Try it
Across the listing below, state how many lines hold the string "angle"; write nothing but that number.
***** Data for the task *****
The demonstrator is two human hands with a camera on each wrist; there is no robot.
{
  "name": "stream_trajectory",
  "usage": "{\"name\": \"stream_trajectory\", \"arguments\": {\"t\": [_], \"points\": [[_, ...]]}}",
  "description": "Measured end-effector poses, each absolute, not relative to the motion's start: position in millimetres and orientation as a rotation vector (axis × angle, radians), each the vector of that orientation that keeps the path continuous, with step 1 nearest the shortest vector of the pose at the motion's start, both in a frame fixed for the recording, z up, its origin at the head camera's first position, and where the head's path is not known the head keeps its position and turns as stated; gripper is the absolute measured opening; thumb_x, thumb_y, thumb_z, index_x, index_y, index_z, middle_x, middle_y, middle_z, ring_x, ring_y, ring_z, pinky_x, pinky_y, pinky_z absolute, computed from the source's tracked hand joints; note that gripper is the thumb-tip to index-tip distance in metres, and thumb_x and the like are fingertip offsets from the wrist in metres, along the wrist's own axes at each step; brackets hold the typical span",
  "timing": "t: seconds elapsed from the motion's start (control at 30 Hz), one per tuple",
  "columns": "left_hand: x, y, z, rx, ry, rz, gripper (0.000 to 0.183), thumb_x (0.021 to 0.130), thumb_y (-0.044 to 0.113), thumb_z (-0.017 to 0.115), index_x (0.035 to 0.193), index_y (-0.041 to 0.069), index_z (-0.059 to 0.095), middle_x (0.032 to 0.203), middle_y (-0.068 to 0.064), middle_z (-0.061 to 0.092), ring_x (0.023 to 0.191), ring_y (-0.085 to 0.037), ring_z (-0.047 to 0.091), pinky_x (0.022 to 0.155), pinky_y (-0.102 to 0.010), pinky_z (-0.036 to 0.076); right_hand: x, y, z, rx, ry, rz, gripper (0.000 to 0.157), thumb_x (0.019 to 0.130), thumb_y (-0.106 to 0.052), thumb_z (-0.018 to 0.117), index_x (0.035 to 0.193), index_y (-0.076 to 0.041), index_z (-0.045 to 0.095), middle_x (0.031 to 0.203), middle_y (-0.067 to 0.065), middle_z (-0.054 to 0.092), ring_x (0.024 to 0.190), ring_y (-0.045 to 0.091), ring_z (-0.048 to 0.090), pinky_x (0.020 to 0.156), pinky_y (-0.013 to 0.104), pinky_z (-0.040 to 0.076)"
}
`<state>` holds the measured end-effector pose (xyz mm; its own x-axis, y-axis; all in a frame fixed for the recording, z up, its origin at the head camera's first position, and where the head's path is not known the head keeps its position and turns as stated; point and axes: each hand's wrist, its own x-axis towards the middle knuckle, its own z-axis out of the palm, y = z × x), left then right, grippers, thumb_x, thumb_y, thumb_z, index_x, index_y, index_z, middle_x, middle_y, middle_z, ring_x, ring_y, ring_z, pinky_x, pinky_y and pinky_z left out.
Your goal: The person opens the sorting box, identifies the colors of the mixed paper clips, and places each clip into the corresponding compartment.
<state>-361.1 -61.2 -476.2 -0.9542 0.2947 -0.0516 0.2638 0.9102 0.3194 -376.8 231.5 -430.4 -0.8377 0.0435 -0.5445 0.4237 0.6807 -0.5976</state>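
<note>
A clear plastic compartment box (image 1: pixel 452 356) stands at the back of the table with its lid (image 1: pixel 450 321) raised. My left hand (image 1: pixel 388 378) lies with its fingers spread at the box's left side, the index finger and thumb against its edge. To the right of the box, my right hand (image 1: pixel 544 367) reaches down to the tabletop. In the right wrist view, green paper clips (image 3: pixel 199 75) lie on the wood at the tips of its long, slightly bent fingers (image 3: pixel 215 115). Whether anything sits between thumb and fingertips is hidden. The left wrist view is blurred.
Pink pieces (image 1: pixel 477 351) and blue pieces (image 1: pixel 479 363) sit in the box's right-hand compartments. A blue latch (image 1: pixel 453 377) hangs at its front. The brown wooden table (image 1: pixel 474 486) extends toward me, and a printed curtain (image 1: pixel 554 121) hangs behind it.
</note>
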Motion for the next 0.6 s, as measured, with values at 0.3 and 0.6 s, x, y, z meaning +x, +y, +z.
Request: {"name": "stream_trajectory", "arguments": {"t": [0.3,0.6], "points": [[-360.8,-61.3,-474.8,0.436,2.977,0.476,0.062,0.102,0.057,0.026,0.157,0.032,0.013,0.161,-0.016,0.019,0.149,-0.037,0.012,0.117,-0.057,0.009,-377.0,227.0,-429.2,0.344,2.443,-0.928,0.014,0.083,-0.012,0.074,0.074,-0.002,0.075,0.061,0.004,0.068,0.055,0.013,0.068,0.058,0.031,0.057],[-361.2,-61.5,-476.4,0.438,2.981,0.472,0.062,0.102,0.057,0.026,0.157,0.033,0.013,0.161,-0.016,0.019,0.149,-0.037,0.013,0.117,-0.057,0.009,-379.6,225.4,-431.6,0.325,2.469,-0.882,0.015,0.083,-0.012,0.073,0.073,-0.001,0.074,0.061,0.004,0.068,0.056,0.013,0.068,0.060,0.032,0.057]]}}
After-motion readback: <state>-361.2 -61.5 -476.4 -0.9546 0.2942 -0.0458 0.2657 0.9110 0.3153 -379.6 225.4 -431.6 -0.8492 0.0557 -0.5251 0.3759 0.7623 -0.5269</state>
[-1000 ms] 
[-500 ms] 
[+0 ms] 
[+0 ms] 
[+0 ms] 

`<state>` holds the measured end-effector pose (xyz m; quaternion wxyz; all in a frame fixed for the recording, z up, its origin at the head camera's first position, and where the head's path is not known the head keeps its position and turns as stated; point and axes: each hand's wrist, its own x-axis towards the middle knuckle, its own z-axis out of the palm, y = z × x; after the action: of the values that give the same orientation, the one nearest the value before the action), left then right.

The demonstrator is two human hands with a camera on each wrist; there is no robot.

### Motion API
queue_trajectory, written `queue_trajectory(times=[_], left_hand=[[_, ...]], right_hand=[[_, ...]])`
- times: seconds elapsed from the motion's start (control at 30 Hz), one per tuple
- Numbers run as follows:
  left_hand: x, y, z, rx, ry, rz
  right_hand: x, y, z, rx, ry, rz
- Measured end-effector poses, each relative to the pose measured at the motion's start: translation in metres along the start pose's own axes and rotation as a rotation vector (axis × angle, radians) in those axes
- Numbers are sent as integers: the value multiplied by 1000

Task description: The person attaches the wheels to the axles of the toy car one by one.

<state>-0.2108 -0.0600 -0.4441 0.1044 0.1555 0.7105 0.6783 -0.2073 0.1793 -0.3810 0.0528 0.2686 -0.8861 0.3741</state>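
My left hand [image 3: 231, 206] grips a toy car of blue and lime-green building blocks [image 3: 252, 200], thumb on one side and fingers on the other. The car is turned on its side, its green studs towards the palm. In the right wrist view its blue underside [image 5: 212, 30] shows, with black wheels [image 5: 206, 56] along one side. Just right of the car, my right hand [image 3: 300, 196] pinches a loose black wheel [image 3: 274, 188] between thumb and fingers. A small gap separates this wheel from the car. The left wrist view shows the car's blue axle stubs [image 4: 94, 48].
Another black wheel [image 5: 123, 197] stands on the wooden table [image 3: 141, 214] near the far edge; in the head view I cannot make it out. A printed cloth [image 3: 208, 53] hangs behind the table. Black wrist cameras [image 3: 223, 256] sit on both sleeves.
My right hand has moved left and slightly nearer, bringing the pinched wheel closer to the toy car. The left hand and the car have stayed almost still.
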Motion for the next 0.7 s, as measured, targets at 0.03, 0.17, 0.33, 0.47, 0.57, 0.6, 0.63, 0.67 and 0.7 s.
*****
Finished exercise
2